Task statement:
Each line below is to be copied exactly; images do not go into the copy.
-=-=-=-=-
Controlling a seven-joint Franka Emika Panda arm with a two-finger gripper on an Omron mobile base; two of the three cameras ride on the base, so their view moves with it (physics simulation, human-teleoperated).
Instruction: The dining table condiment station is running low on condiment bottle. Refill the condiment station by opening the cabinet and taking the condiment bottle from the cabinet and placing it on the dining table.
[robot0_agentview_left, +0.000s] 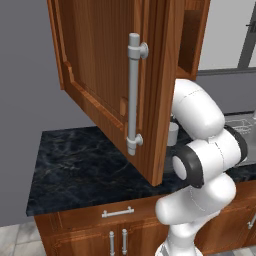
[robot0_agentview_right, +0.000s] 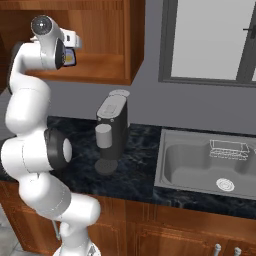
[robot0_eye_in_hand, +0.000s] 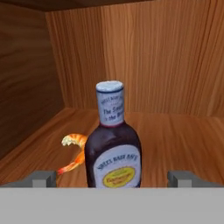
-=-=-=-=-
Written response:
Controlling a seven-joint Franka Emika Panda arm with a two-finger gripper on an Omron mobile base; two of the three cameras ride on the base, so their view moves with it (physics simulation, human-teleoperated).
Instruction: The dining table condiment station is running low on condiment bottle. Refill the condiment station by opening the cabinet and taking the condiment bottle from the cabinet and placing it on the dining table.
[robot0_agentview_left, +0.000s] 
[robot0_agentview_right, +0.000s] 
[robot0_eye_in_hand, +0.000s] 

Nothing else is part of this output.